Henry Means Pindell (December 23, 1860 – August 8, 1924) was an American journalist, businessman and political figure from Illinois.

He was nominated by President of the United States Woodrow Wilson to serve as United States Ambassador to Russia, and confirmed by the United States Senate. Pindell withdrew himself from consideration after alleged private correspondence between Pindell and U.S. Senator J. Hamilton Lewis was leaked to the press.

== Business and newspaper activities ==
Pindell graduated from DePaul University in 1884. After graduation from college, Pindell began working as the city editor of the Wabash Times. Next, he joined the editorial staff of the Chicago Tribune.

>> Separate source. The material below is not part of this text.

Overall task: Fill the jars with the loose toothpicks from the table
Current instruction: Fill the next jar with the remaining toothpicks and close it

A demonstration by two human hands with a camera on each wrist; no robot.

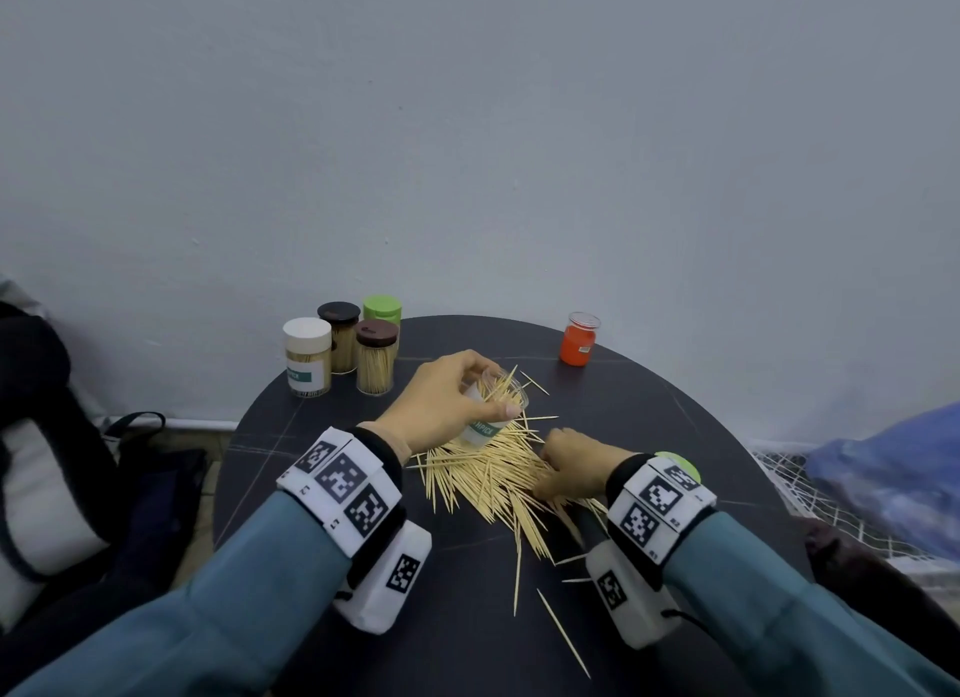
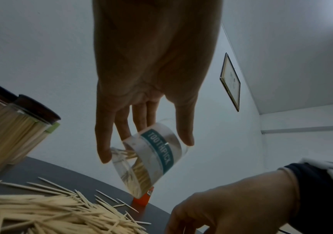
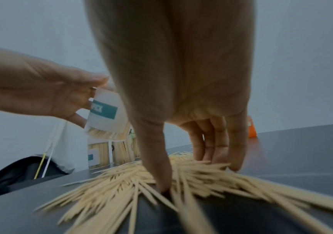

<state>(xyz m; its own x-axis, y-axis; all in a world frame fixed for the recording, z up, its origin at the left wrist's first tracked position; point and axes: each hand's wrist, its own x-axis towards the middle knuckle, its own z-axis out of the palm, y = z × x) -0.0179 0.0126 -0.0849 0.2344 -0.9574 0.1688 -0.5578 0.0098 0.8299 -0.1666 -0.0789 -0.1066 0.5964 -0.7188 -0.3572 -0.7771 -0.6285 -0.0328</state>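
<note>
- Hundreds of loose toothpicks [image 1: 485, 480] lie in a heap on the near middle of your dark round table [image 1: 649, 415], with a few strays [image 1: 563, 639] scattered toward the near edge.
- Your left hand [image 1: 441, 400] grips an open clear jar [image 1: 493, 410] from above, fingers and thumb curled round its wall; the jar hangs tilted over the far side of the heap, clear of the table.
- In the left wrist view the jar's label [image 2: 161, 152] reads TOOTHPICK on a teal band, and a small bunch of toothpicks sits inside against the lower wall.
- Some toothpicks poke out of the jar's mouth, which faces up and away from you.
- Your right hand [image 1: 569, 467] is down on the right side of the heap; in the right wrist view its fingertips [image 3: 217, 158] and thumb [image 3: 159, 174] press into the toothpicks, fingers close together and thumb apart from them.
- Whether that hand already pinches any toothpicks, you cannot tell from these views.
- Four capped jars stand in a cluster at the table's far left: a white-lidded jar [image 1: 307, 356], two dark-lidded jars [image 1: 374, 356] and a green-lidded jar [image 1: 383, 309], all showing toothpicks packed upright where their walls are visible.
- An orange jar [image 1: 579, 338] with a clear lid stands alone at the far right edge, well apart from the heap.
- A green lid [image 1: 678, 462] peeks out just behind your right wrist band.
</note>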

He later worked as the city editor of the Illinois State Register in Springfield, Illinois.

After moving to Peoria, Illinois in 1889, Pindell founded the Peoria Herald, now known as the Journal Star. For a time, he served on the board of the Associated Press.

== Political career ==
While in Springfield, Pindell was elected City treasurer. He served in the position from 1887 until 1889.

Through his role as the owner of a variety of newspapers, Pindell became highly influential politically. In 1912, he became a state leader of Woodrow Wilson's Presidential Campaign. Pindell became a close friend and confidante of Wilson. Pindell was a delegate to the Democratic National Convention in 1908 and 1912.